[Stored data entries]
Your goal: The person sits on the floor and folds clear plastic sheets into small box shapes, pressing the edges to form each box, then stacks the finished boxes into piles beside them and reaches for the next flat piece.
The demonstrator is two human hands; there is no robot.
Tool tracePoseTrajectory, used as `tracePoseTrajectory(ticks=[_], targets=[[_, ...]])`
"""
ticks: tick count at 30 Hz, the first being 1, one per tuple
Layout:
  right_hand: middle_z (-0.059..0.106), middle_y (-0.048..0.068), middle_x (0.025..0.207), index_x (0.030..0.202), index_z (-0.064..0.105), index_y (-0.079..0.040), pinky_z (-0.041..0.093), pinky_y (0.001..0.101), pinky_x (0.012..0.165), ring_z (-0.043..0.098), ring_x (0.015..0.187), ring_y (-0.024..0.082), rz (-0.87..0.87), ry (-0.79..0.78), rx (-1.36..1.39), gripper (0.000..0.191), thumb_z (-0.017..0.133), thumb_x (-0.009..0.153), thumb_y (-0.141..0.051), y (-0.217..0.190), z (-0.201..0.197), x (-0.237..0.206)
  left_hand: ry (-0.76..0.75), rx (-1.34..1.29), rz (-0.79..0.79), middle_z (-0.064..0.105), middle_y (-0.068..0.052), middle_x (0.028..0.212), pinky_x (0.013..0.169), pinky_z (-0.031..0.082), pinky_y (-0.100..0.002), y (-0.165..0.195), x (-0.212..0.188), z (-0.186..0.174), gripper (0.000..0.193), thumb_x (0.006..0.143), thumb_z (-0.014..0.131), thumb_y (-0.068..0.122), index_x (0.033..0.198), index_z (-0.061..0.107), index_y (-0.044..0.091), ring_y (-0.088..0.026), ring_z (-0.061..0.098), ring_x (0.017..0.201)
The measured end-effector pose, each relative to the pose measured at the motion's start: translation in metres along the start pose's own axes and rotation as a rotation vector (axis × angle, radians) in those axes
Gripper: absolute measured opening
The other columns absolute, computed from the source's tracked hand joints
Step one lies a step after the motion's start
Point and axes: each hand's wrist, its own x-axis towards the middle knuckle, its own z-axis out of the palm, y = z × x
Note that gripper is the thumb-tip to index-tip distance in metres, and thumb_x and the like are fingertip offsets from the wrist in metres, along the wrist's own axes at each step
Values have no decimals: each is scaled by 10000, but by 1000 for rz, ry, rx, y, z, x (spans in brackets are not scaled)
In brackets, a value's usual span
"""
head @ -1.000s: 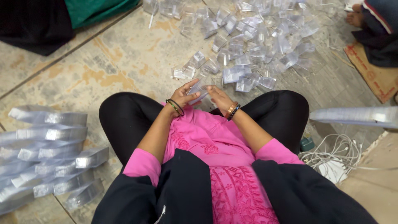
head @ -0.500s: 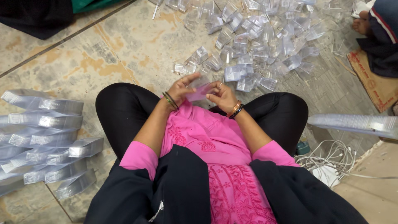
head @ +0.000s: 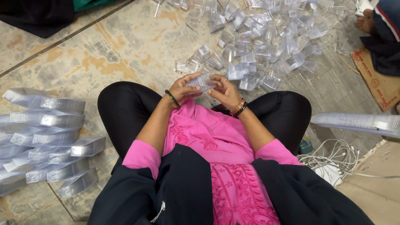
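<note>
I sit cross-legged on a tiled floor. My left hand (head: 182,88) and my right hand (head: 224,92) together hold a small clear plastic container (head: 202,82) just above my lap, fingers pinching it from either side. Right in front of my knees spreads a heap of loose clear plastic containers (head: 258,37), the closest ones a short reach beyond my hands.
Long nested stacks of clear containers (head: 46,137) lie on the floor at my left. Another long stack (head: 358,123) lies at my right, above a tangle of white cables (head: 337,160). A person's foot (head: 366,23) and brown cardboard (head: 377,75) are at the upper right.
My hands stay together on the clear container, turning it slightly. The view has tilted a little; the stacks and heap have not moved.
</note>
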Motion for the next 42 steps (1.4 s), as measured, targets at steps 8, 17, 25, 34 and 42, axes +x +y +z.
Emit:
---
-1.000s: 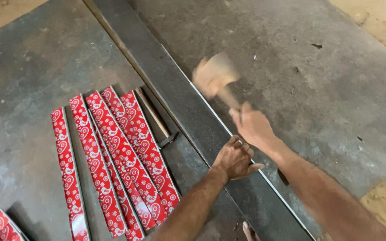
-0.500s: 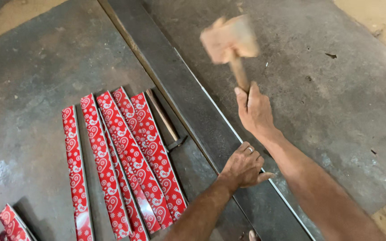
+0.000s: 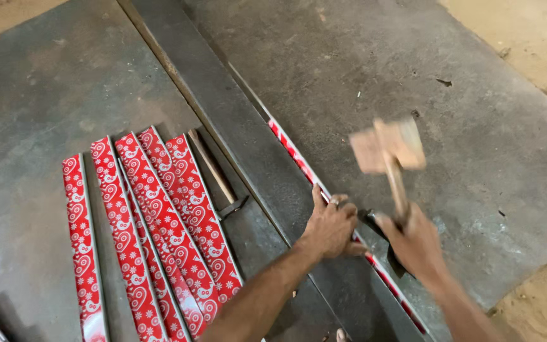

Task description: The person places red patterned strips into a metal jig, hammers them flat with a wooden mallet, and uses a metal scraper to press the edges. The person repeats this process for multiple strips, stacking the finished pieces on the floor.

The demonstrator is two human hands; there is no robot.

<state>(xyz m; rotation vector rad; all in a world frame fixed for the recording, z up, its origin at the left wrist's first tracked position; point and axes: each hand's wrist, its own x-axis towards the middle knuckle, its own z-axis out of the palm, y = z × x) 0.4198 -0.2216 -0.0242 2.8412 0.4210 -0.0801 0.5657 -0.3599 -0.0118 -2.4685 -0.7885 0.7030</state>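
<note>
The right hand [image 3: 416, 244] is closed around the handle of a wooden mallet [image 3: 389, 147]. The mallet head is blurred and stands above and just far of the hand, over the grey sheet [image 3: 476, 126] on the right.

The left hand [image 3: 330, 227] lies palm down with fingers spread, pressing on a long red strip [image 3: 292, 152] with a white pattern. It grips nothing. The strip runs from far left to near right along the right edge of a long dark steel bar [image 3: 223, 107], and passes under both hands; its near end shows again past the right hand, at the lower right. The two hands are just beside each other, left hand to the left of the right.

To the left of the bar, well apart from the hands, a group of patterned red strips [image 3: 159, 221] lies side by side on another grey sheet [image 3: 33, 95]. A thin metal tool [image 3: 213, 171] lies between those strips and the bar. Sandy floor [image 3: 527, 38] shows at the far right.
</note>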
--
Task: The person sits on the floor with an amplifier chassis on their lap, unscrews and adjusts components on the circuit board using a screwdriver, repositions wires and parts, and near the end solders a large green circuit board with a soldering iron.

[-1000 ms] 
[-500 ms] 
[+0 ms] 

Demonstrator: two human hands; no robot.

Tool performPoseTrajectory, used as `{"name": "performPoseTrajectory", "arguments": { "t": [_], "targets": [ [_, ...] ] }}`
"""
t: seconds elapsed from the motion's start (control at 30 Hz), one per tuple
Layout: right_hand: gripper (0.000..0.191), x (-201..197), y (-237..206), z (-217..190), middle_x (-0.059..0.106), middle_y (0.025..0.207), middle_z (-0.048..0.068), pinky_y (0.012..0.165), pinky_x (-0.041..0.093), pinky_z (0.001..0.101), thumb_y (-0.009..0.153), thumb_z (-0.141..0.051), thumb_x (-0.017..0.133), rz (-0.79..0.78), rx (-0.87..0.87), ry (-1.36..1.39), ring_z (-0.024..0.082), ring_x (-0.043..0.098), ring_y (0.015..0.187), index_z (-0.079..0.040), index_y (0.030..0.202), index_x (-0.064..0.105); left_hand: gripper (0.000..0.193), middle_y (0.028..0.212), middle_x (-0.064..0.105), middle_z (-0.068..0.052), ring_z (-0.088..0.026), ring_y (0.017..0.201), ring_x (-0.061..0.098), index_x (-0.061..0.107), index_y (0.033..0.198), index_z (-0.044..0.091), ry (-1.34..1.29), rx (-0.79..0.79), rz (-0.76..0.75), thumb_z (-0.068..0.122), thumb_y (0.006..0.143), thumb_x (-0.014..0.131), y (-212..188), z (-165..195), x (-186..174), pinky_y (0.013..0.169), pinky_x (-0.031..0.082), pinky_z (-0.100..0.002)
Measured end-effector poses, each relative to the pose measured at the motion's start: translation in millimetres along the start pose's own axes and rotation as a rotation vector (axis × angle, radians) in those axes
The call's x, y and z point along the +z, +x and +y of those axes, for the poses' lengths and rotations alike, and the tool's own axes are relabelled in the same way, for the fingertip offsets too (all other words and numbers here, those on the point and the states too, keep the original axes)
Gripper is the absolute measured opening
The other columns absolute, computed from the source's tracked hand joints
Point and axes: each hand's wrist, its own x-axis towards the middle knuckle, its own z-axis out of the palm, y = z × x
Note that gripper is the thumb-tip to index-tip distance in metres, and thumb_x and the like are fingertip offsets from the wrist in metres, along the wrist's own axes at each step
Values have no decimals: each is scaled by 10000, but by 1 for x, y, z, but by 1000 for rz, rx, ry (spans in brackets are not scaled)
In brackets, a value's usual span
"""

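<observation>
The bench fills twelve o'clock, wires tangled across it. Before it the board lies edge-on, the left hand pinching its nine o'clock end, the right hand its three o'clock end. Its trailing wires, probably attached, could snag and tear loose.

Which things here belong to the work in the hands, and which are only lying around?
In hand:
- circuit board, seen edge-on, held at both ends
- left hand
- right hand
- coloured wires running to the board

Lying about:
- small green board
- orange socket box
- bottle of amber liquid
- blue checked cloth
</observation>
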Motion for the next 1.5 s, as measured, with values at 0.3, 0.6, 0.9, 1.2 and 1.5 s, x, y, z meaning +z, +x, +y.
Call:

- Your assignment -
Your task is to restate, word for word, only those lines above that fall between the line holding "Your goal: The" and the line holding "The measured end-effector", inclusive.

- Task result -
Your goal: The person sits on the floor and folds clear plastic sheets into small box shapes, pressing the edges to form each box, then stacks the finished boxes into piles beside them and reaches for the next flat piece.
The demonstrator is two human hands; there is no robot.
Tool tracePoseTrajectory, used as `tracePoseTrajectory(ticks=[_], targets=[[_, ...]])`
"""
ticks: tick count at 30 Hz, the first being 1, one per tuple
Layout:
  right_hand: middle_z (-0.059..0.106), middle_y (-0.048..0.068), middle_x (0.025..0.207), index_x (0.030..0.202), index_z (-0.064..0.105), index_y (-0.079..0.040), pinky_z (-0.041..0.093), pinky_y (0.001..0.101), pinky_x (0.012..0.165), ring_z (-0.043..0.098), ring_x (0.015..0.187), ring_y (-0.024..0.082), rz (-0.87..0.87), ry (-0.79..0.78), rx (-1.36..1.39), gripper (0.000..0.191), thumb_z (-0.017..0.133), thumb_x (-0.009..0.153), thumb_y (-0.141..0.051), y (-0.217..0.190), z (-0.201..0.197), x (-0.237..0.206)
  left_hand: ry (-0.76..0.75), rx (-1.34..1.29), rz (-0.79..0.79), middle_z (-0.064..0.105), middle_y (-0.068..0.052), middle_x (0.028..0.212), pinky_x (0.013..0.169), pinky_z (-0.031..0.082), pinky_y (-0.100..0.002), y (-0.165..0.195), x (-0.212..0.188), z (-0.186..0.174), gripper (0.000..0.193), thumb_x (0.006..0.143), thumb_z (-0.014..0.131), thumb_y (-0.068..0.122), index_x (0.033..0.198), index_z (-0.061..0.107), index_y (-0.044..0.091), ring_y (-0.088..0.026), ring_z (-0.061..0.098), ring_x (0.017..0.201)
The measured end-effector pose, each relative to the pose measured at the motion's start: translation in metres along the start pose's own axes and rotation as a rotation vector (axis × angle, radians) in those axes

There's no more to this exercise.